Le CMC appelle à une révision des cadres et à un renforcement des couvertures assurantielles face aux menaces cyber. « Les perturbations opérationnelles posent aujourd’hui le plus grand risque pour la plupart des entreprises », conclut-il.
À peine vingt-quatre heures après la révélation de l’incident chez Jaguar-Land Rover, Bridgestone annonce à son tour l’interruption de son usine de Joliette, au Canada, en raison d’une possible cyberattaque. La troisième depuis 2022. « L’usine demeure à l’arrêt jusqu’à vendredi 19 h. Selon les progrès réalisés par l’équipe informatique, nous prévoyons vous partager le plan de redémarrage des activités en cours de journée le vendredi 5 septembre », précise la société. Les droits de chômage partiel ne sont pas les mêmes qu’en France. « On n’est pas payé.

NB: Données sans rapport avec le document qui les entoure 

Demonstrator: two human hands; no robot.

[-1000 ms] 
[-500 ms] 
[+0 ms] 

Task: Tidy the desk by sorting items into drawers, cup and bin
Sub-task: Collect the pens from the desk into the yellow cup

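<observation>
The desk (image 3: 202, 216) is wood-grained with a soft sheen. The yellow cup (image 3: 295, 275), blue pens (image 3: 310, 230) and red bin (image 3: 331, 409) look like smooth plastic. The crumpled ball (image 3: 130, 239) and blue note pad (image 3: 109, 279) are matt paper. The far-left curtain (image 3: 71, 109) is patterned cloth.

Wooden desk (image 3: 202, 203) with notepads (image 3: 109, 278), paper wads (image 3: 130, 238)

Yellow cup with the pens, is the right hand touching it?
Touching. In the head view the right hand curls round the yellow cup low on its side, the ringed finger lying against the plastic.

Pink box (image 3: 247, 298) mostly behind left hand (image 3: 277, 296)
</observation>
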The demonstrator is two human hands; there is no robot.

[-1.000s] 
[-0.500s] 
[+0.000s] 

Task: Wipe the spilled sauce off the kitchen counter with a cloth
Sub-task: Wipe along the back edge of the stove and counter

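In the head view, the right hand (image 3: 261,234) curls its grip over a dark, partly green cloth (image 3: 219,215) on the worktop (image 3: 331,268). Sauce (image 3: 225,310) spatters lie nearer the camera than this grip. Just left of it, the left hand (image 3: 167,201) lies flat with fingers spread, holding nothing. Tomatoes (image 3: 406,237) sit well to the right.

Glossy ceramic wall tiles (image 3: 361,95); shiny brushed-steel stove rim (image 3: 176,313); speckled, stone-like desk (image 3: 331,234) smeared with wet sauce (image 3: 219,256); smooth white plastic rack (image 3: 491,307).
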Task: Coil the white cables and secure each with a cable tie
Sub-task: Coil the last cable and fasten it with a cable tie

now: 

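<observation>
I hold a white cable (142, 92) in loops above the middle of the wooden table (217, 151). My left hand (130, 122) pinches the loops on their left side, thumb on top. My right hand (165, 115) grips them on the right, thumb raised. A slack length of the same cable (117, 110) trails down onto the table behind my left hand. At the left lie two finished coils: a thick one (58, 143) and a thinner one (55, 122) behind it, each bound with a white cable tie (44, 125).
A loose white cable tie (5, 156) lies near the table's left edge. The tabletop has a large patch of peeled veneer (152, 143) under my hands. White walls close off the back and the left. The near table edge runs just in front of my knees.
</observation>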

Il faut être sept jours à l’arrêt pour faire une demande de chômage. » Elle met à disposition des 1400 employés 200 $ par jour, car l’usine est le poumon économique de la région lanaudoise.
Bridgestone
victime collatérale
Ces attaques, menées par des organisations à motivation financière, traduisent aussi une géo-politisation du cyberespace. Les services européens de renseignement évoquent depuis 2024 une multiplication des offensives à visée de cyberespionnage industriel, souvent attribuées à des groupes affiliés à la Russie ou à la Chine.
Au-delà du Royaume-Uni, cet épisode résonne comme un signal d’alarme pour l’industrie européenne. À l’heure où entre en vigueur la directive NIS2, censée renforcer la cybersécurité des opérateurs essentiels, le cas JLR illustre les limites du dispositif : la conformité ne garantit pas la résilience. L’ensemble des acteurs doivent composer avec la réalité : la cybersécurité industrielle est un enjeu de souveraineté économique. [Crédits : Pixabay/Pexels]

« La digitalisation de l’industrie, si elle n’est pas accompagnée d’une culture de sécurité, revient à installer des portes automatiques sans serrure », ironise un expert du NCSC. Cette cyberattaque a mis en lumière la vulnérabilité d’un modèle entier : celui d’une industrie mondialisée, hyperconnectée et dépendante de prestataires interopérables. Jaguar-Land Rover n’est peut-être que le premier domino d’une série que l’Europe industrielle n’a plus le luxe ni le temps d’ignorer.